Exercise instructions | Reply with the data below, repeated exactly in full.

Data extract |
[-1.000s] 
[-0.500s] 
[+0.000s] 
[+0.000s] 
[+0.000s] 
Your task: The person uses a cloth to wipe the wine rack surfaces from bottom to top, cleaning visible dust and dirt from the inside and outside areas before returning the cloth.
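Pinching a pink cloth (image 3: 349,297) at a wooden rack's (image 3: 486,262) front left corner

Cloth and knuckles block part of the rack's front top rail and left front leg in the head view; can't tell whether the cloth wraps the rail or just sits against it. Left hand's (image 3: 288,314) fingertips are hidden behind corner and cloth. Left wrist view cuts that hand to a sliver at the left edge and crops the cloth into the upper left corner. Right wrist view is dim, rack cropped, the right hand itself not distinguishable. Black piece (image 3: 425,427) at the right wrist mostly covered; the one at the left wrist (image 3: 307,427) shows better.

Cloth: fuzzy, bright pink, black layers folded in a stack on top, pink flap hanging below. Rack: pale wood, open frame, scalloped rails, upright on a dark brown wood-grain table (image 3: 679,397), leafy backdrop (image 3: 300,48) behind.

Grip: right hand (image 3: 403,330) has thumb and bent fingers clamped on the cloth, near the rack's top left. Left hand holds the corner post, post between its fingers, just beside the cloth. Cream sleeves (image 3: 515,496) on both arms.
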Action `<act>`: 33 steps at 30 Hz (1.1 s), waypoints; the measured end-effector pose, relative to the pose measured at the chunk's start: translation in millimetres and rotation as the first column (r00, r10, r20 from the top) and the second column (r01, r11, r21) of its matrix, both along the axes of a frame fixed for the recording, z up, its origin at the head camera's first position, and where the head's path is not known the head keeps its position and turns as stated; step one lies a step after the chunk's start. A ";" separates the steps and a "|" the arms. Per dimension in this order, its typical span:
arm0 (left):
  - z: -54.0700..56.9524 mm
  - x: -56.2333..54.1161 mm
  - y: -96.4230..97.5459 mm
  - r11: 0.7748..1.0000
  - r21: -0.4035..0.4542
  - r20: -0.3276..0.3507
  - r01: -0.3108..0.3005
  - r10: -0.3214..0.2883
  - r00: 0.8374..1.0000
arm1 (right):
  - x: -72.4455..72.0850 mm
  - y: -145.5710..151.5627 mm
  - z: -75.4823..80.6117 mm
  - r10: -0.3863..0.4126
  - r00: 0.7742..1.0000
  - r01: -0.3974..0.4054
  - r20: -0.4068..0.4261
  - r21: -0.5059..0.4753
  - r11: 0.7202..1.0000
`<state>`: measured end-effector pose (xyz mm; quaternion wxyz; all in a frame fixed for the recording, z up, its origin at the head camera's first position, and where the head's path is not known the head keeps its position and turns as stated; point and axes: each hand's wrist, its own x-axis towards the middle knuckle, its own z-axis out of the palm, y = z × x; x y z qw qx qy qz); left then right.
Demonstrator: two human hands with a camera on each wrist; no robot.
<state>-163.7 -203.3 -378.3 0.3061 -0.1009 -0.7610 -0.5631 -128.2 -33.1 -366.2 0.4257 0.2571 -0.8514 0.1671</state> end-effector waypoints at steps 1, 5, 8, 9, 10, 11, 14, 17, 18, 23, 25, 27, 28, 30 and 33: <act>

Result of this exercise |
[-1.000s] 
[-0.500s] 
[+0.000s] 
[+0.000s] 
[+0.000s] 
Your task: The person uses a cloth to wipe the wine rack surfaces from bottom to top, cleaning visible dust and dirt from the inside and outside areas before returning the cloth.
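Pinching a pink cloth (image 3: 349,297) at a wooden rack's (image 3: 486,262) front left corner

Cloth and knuckles block part of the rack's front top rail and left front leg in the head view; can't tell whether the cloth wraps the rail or just sits against it. Left hand's (image 3: 288,314) fingertips are hidden behind corner and cloth. Left wrist view cuts that hand to a sliver at the left edge and crops the cloth into the upper left corner. Right wrist view is dim, rack cropped, the right hand itself not distinguishable. Black piece (image 3: 425,427) at the right wrist mostly covered; the one at the left wrist (image 3: 307,427) shows better.

Cloth: fuzzy, bright pink, black layers folded in a stack on top, pink flap hanging below. Rack: pale wood, open frame, scalloped rails, upright on a dark brown wood-grain table (image 3: 679,397), leafy backdrop (image 3: 300,48) behind.

Grip: right hand (image 3: 403,330) has thumb and bent fingers clamped on the cloth, near the rack's top left. Left hand holds the corner post, post between its fingers, just beside the cloth. Cream sleeves (image 3: 515,496) on both arms.
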Action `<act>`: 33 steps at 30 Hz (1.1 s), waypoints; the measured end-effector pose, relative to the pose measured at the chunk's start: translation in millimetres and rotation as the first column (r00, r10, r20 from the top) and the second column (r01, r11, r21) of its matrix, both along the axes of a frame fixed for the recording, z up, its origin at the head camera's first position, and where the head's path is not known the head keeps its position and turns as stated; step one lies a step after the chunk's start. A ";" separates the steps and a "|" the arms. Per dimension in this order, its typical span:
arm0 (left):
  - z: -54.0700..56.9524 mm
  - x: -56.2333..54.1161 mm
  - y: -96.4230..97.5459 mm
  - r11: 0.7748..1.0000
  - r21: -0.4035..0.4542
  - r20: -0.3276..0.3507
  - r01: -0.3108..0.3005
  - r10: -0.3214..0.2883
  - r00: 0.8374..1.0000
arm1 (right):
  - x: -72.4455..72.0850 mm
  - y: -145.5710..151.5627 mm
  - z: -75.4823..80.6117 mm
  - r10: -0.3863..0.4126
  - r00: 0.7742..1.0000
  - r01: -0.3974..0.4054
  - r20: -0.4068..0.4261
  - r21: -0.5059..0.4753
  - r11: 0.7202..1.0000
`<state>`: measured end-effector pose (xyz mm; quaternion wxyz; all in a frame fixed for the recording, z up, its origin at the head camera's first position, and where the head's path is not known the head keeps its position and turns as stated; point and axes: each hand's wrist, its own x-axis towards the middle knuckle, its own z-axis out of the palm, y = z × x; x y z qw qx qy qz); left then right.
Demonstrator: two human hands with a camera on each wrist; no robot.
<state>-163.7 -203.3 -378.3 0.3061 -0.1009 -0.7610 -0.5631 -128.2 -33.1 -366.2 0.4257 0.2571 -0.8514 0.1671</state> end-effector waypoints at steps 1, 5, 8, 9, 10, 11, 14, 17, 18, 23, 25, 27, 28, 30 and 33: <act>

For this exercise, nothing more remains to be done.